▶ **What the exercise asks**
Your job is to set down the stretch of entries that opens with the line containing "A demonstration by" and closes with the line containing "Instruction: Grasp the". Keep both end lines, copy each exactly, and add nothing.

▶ **Entries supplied**

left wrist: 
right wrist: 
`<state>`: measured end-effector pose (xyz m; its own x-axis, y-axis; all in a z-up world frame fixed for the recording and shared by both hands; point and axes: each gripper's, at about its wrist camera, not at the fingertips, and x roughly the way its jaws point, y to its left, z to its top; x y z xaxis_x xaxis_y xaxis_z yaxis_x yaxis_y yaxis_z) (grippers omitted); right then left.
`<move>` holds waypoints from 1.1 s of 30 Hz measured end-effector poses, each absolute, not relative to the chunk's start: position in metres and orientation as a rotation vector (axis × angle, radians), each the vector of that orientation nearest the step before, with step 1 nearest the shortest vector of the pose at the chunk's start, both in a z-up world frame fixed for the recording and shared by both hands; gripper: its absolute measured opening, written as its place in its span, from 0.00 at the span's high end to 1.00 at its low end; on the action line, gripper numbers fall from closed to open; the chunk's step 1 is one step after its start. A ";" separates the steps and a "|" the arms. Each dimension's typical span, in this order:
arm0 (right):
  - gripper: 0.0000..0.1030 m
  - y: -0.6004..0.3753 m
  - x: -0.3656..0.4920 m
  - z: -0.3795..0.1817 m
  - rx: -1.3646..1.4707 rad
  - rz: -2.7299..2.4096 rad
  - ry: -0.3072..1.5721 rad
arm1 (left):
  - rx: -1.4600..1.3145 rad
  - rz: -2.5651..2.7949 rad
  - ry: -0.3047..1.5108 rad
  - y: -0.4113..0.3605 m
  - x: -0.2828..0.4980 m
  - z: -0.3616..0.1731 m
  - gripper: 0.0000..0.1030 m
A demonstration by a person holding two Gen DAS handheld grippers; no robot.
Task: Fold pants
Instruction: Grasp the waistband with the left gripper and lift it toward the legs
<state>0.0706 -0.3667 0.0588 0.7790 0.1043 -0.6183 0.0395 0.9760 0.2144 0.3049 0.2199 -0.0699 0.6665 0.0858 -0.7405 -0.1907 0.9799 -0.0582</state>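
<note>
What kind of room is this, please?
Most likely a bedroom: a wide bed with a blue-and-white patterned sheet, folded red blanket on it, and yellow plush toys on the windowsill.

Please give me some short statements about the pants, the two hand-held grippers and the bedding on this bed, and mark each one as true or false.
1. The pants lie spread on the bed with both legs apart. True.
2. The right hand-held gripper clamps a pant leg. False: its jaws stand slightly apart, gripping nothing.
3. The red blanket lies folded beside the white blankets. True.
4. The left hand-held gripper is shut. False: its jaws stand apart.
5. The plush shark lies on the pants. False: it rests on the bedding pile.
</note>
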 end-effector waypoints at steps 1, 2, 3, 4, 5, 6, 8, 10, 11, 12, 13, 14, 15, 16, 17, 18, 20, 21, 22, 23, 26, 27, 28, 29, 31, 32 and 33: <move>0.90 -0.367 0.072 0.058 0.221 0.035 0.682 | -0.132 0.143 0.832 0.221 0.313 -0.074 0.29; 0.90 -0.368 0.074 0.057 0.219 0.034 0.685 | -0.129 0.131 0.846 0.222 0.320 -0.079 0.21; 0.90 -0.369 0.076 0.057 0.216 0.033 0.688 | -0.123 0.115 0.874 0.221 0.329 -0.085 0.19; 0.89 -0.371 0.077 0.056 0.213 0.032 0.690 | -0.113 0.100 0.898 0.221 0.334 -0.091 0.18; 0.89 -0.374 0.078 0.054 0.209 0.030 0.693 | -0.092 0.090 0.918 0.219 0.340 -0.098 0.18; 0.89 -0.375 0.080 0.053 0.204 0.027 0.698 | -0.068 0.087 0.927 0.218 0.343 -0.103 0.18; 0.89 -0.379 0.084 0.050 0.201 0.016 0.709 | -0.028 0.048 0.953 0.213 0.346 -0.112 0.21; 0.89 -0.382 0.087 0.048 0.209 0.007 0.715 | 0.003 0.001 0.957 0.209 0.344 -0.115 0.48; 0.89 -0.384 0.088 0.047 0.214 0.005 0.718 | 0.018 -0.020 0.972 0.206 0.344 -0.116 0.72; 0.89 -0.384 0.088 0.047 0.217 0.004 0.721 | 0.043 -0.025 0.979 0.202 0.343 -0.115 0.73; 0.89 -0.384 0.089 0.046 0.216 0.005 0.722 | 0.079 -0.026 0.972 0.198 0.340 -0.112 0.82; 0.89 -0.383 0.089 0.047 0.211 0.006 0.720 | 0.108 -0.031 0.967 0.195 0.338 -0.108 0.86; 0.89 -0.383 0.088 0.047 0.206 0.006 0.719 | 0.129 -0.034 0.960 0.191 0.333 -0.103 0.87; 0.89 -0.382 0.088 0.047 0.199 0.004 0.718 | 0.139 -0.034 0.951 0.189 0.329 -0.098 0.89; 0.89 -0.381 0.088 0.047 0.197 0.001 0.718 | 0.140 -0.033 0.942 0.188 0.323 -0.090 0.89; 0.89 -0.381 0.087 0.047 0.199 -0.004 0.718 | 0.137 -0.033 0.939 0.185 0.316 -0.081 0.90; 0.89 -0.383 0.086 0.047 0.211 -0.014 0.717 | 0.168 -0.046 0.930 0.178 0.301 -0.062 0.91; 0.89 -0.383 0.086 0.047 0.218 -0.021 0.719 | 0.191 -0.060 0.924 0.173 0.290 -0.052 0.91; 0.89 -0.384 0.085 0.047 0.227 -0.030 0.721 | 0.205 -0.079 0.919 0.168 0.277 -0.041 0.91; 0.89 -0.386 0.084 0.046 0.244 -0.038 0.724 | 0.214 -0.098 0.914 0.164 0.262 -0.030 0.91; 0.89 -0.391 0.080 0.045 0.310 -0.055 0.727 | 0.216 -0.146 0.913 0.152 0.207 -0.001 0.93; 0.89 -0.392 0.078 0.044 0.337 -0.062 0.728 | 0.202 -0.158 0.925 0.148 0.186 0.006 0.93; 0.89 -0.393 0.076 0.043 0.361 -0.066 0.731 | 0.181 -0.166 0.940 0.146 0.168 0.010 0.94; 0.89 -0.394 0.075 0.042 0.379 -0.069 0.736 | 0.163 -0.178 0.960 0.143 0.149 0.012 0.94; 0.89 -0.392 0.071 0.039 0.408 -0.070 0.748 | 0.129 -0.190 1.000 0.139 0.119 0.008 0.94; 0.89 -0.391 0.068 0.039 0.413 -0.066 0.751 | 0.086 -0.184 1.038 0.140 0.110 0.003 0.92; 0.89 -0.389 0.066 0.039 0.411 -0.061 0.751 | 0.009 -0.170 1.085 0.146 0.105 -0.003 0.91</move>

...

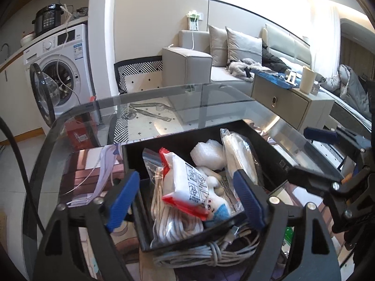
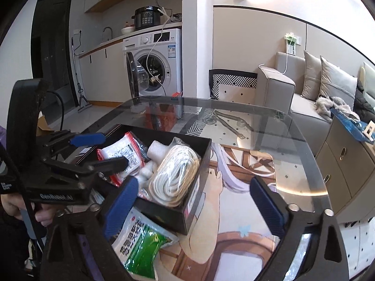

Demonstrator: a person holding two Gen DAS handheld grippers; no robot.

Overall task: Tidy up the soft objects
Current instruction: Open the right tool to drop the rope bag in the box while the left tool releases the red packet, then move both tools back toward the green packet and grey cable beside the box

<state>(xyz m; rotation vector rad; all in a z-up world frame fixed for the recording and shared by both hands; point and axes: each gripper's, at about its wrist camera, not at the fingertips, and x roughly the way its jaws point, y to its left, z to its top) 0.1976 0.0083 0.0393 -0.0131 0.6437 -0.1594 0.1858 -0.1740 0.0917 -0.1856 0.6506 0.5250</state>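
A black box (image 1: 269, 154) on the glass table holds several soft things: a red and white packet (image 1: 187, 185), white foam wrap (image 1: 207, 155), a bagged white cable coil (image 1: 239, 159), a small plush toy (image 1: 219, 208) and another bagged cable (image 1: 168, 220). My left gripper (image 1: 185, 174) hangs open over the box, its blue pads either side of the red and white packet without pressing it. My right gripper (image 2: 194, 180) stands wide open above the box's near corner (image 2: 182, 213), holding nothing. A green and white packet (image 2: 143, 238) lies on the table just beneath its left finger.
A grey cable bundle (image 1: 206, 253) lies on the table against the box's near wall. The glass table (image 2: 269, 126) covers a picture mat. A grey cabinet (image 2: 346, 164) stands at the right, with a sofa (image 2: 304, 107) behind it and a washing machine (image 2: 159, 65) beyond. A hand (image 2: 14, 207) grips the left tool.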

▶ **Answer space**
A demonstration by a person holding two Gen DAS handheld grippers; no robot.
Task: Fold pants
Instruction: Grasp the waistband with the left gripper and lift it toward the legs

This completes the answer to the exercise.